Your task: In your reply, repeat the full listing exactly and leave each picture out.

Information shown:

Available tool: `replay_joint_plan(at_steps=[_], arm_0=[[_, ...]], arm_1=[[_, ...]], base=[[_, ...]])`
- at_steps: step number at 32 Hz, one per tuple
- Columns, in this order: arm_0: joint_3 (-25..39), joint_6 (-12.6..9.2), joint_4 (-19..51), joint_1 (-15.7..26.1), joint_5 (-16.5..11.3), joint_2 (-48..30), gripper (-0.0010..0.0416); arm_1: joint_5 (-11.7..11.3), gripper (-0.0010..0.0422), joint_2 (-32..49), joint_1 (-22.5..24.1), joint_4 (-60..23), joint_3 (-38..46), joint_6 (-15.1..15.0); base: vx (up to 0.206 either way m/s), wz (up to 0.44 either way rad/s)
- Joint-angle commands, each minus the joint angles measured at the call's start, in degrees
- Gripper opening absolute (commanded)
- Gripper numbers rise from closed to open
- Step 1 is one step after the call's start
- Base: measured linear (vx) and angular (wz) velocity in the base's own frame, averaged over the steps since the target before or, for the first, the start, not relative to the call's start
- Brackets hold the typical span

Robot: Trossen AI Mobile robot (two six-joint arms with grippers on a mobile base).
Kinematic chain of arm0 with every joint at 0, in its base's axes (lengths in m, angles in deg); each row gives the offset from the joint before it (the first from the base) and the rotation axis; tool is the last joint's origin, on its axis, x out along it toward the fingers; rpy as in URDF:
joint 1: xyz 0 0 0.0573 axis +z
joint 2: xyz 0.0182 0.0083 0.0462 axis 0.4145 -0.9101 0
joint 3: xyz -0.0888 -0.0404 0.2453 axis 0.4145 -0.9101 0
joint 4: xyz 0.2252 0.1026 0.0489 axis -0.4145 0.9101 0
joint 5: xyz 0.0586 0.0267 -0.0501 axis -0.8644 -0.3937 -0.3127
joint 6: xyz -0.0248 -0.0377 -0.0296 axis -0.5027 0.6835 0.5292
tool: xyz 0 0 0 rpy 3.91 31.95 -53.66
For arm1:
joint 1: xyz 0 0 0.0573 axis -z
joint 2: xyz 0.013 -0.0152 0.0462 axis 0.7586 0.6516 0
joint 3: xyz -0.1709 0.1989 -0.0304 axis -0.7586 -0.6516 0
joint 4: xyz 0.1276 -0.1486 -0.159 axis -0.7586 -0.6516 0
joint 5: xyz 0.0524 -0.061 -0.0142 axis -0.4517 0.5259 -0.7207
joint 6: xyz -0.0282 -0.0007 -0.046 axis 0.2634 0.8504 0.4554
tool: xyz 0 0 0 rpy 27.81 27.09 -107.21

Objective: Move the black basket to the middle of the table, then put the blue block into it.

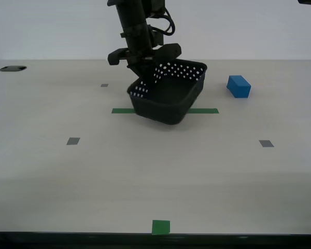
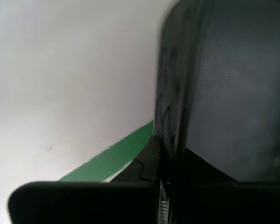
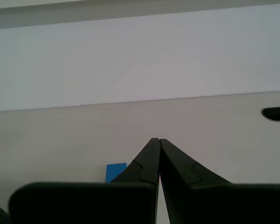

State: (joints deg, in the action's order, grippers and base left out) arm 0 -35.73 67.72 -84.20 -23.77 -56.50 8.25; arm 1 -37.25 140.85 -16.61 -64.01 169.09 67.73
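The black basket (image 1: 168, 98) sits tilted over the green tape strip (image 1: 202, 110) in the middle of the table (image 1: 145, 176). My second gripper (image 1: 145, 70) comes down from above and is shut on the basket's rim at the exterior view's left. In the second wrist view the basket wall (image 2: 224, 93) fills the frame at my second gripper (image 2: 165, 140). The blue block (image 1: 239, 86) lies on the table to the basket's right, apart from it. My first gripper (image 3: 158, 140) is shut and empty, with the blue block (image 3: 115, 171) far beyond it.
Grey tape squares (image 1: 73, 141) (image 1: 266, 143) lie on either side of the table and a green square (image 1: 160, 226) is at the front edge. A dark hole (image 1: 13, 68) is at the far left corner. The green strip also shows in the second wrist view (image 2: 107, 161).
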Motion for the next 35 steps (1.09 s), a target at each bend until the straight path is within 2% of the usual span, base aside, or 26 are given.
replay_joint_plan(at_steps=[1, 4, 8, 10, 12, 13, 15, 16, 19, 22, 25, 28, 29, 30, 31, 33, 34, 35], arm_0=[[0.04, -0.15, 0.63, 0.07, -0.02, 0.00, 0.0000], [0.04, -0.15, 0.59, 0.09, -0.02, 0.00, 0.0000], [0.04, -0.17, 0.59, 0.09, -0.02, 0.00, 0.0000], [0.04, -0.17, 0.57, 0.09, -0.02, 0.00, 0.0001], [0.04, -0.17, 0.57, 0.11, -0.02, 0.00, 0.0001], [0.04, -0.17, 0.57, 0.11, -0.02, 0.00, 0.0000], [0.04, -0.17, 0.57, 0.11, -0.02, 0.00, 0.0001], [0.04, -0.17, 0.59, 0.11, -0.02, 0.00, 0.0000], [0.04, -0.15, 0.59, 0.11, -0.02, 0.00, 0.0000], [0.04, -0.15, 0.59, 0.11, -0.02, 0.00, 0.0001], [0.04, 0.04, 0.96, 0.11, -0.02, 0.00, 0.0001], [0.50, 0.07, 3.54, 0.15, -0.04, -0.02, 0.0001], [2.23, 0.13, 7.43, 0.17, -0.74, -0.24, 0.0001], [2.89, 0.15, 8.63, 0.17, -1.29, -0.35, 0.0001], [4.17, 0.17, 10.58, 0.20, -2.82, -0.46, 0.0001], [6.32, 0.26, 13.03, 0.26, -3.52, -0.76, 0.0001], [6.88, 0.26, 13.73, 0.33, -3.85, -0.76, 0.0001], [8.55, 0.57, 15.67, 0.42, -4.59, -0.76, 0.0001]], arm_1=[[-0.44, 0.0000, 0.52, 0.26, -0.13, -0.31, -0.17], [-1.77, 0.0000, 0.35, 0.24, 0.26, 0.17, -1.51], [-1.75, 0.0003, 0.50, 0.28, 0.31, 0.15, -1.49], [-1.75, 0.0017, 0.50, 0.31, 0.15, -0.02, -1.84], [-1.75, 0.0051, 0.50, 0.31, 0.13, -0.02, -2.27], [-1.75, 0.0090, 0.50, 0.33, 0.15, -0.02, -2.25], [-1.75, 0.0119, 0.50, 0.33, 0.17, -0.02, -2.05], [-1.77, 0.0157, 0.50, 0.33, 0.20, -0.02, -1.88], [-1.77, 0.0207, 0.44, 0.33, 0.24, 0.04, -1.60], [-1.77, 0.0220, 0.04, 0.31, -0.46, 1.09, -1.60], [-1.84, 0.0209, -0.44, 0.20, -2.03, 5.25, -1.92], [-2.29, 0.0177, -0.46, -0.15, -3.80, 11.58, -2.64], [-3.30, 0.0152, -0.46, -0.44, -4.55, 14.82, -3.76], [-3.78, 0.0143, -0.46, -0.52, -5.14, 15.89, -4.13], [-5.22, 0.0125, -0.46, -0.76, -5.99, 17.77, -4.96], [-7.52, 0.0090, -0.46, -1.20, -7.32, 20.46, -6.05], [-7.93, 0.0080, -0.46, -1.33, -7.78, 21.11, -6.19], [-8.35, 0.0043, -0.46, -1.99, -8.35, 22.45, -7.02]], base=[[0.000, 0.000], [0.000, 0.000], [0.000, 0.000], [0.000, 0.000], [0.000, 0.000], [0.000, 0.000], [0.000, 0.000], [0.000, 0.000], [0.000, 0.000], [0.000, 0.000], [0.000, 0.000], [0.000, 0.000], [0.000, 0.000], [0.000, 0.000], [0.000, 0.000], [0.000, 0.000], [0.000, 0.000], [0.000, 0.000]])
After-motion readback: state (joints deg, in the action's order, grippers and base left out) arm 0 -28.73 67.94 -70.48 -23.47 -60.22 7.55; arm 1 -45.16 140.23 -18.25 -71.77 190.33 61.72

Written solution:
Available tool: `replay_joint_plan(at_steps=[_], arm_0=[[_, ...]], arm_1=[[_, ...]], base=[[_, ...]])`
- at_steps: step number at 32 Hz, one per tuple
- Columns, in this order: arm_0: joint_3 (-25..39), joint_6 (-12.6..9.2), joint_4 (-19..51), joint_1 (-15.7..26.1), joint_5 (-16.5..11.3), joint_2 (-48..30), gripper (-0.0010..0.0416); arm_1: joint_5 (-11.7..11.3), gripper (-0.0010..0.0422), joint_2 (-32..49), joint_1 (-22.5..24.1), joint_4 (-60..23), joint_3 (-38..46), joint_6 (-15.1..15.0); base: vx (up to 0.206 either way m/s), wz (up to 0.44 either way rad/s)
- Joint-angle commands, each minus the joint angles measured at the call's start, in degrees
- Gripper opening absolute (commanded)
- Gripper numbers rise from closed to open
- Step 1 is one step after the call's start
- Base: measured linear (vx) and angular (wz) velocity in the base's own frame, averaged over the steps since the target before or, for the first, the start, not relative to the call's start
- Brackets hold the typical span

Robot: Trossen AI Mobile robot (two six-joint arms with grippers on a mobile base).
Kinematic chain of arm0 with every joint at 0, in its base's axes (lengths in m, angles in deg); each row gives the offset from the joint before it (the first from the base) and the rotation axis; tool is the last joint's origin, on its axis, x out along it toward the fingers; rpy as in URDF:
joint 1: xyz 0 0 0.0573 axis +z
joint 2: xyz 0.0182 0.0083 0.0462 axis 0.4145 -0.9101 0
joint 3: xyz -0.0888 -0.0404 0.2453 axis 0.4145 -0.9101 0
joint 4: xyz 0.2252 0.1026 0.0489 axis -0.4145 0.9101 0
joint 5: xyz 0.0586 0.0267 -0.0501 axis -0.8644 -0.3937 -0.3127
joint 6: xyz -0.0248 -0.0377 -0.0296 axis -0.5027 0.6835 0.5292
tool: xyz 0 0 0 rpy 3.91 31.95 -53.66
For arm1:
joint 1: xyz 0 0 0.0573 axis -z
joint 2: xyz 0.013 -0.0152 0.0462 axis 0.7586 0.6516 0
joint 3: xyz -0.1709 0.1989 -0.0304 axis -0.7586 -0.6516 0
joint 4: xyz 0.1276 -0.1486 -0.159 axis -0.7586 -0.6516 0
joint 5: xyz 0.0524 -0.061 -0.0142 axis -0.4517 0.5259 -0.7207
joint 6: xyz -0.0282 -0.0007 -0.046 axis 0.2634 0.8504 0.4554
tool: xyz 0 0 0 rpy 27.81 27.09 -107.21

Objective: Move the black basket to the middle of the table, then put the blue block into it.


State: (joints deg, in the action's order, grippers and base left out) arm 0 -35.73 67.72 -84.20 -23.77 -56.50 8.25; arm 1 -37.25 140.85 -16.61 -64.01 169.09 67.73
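The black basket (image 1: 168, 98) sits tilted over the green tape strip (image 1: 202, 110) in the middle of the table (image 1: 145, 176). My second gripper (image 1: 145, 70) comes down from above and is shut on the basket's rim at the exterior view's left. In the second wrist view the basket wall (image 2: 224, 93) fills the frame at my second gripper (image 2: 165, 140). The blue block (image 1: 239, 86) lies on the table to the basket's right, apart from it. My first gripper (image 3: 158, 140) is shut and empty, with the blue block (image 3: 115, 171) far beyond it.
Grey tape squares (image 1: 73, 141) (image 1: 266, 143) lie on either side of the table and a green square (image 1: 160, 226) is at the front edge. A dark hole (image 1: 13, 68) is at the far left corner. The green strip also shows in the second wrist view (image 2: 107, 161).
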Motion for the next 35 steps (1.09 s), a target at each bend until the straight path is within 2% of the usual span, base aside, or 26 are given.
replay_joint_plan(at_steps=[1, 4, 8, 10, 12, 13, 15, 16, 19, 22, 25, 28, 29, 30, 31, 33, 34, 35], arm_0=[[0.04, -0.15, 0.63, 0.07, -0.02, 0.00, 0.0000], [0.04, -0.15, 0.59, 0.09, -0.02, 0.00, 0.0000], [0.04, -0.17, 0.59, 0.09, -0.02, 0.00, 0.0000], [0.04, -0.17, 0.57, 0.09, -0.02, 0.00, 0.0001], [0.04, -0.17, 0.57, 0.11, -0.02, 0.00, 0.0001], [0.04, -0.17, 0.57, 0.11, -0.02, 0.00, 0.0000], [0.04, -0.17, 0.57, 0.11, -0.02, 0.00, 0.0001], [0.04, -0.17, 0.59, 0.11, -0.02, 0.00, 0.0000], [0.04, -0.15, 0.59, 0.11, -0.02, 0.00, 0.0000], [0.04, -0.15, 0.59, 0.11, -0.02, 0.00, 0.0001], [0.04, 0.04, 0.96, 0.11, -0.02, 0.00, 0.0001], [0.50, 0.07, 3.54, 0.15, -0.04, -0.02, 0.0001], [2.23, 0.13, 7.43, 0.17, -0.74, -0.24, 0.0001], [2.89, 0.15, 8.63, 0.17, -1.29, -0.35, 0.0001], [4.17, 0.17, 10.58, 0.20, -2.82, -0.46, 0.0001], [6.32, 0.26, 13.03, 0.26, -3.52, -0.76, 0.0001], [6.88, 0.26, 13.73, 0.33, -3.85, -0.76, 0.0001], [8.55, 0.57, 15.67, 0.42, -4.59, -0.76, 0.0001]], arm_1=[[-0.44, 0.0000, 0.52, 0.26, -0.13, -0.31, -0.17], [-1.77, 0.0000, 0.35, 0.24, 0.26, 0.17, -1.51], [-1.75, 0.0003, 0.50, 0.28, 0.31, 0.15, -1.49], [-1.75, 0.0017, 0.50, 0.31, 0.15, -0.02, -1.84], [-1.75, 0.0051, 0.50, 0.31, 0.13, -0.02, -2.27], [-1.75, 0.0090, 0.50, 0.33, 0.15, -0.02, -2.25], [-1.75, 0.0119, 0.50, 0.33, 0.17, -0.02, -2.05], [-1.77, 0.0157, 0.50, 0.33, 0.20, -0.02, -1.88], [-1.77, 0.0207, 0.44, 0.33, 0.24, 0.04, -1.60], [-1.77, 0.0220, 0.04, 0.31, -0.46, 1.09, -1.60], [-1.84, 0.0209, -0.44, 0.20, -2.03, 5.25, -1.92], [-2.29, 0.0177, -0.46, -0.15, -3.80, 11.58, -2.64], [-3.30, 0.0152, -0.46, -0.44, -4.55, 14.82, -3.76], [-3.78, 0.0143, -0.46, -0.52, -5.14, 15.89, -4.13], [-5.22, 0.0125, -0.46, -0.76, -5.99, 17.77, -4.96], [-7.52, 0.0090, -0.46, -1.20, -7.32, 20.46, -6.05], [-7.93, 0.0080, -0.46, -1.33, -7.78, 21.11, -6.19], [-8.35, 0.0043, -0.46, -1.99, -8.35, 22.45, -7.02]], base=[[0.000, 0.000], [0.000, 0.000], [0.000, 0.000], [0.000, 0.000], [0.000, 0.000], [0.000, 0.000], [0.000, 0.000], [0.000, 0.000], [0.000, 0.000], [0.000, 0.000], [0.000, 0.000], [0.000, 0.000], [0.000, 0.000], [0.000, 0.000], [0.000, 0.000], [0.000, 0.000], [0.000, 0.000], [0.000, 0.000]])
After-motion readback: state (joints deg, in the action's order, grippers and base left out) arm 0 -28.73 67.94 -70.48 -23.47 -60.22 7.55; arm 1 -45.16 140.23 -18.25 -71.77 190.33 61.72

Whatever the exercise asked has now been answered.